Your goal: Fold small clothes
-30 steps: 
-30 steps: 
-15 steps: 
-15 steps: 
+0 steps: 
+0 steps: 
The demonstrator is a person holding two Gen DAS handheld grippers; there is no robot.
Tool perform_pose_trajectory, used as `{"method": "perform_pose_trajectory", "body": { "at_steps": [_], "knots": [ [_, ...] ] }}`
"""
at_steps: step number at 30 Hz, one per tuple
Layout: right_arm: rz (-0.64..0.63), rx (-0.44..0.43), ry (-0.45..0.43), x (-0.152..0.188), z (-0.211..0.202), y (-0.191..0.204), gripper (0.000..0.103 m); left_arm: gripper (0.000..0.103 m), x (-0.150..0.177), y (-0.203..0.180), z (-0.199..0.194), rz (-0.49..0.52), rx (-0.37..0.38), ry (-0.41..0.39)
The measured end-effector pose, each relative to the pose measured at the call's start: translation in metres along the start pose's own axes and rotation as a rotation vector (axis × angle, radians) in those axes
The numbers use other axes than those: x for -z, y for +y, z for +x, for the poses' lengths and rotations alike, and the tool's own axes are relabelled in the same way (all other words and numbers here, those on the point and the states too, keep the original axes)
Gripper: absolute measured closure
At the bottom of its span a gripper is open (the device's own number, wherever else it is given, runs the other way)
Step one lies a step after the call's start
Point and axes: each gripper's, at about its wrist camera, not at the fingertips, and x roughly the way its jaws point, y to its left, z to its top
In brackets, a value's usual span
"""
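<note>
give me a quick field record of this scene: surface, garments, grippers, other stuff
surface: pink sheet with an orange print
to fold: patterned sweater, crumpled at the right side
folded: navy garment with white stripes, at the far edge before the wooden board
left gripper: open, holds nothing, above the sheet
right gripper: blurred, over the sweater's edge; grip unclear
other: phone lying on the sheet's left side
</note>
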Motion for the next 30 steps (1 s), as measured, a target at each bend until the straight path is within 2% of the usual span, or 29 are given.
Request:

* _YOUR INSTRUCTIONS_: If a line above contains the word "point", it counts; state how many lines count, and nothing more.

* _RESULT_: 2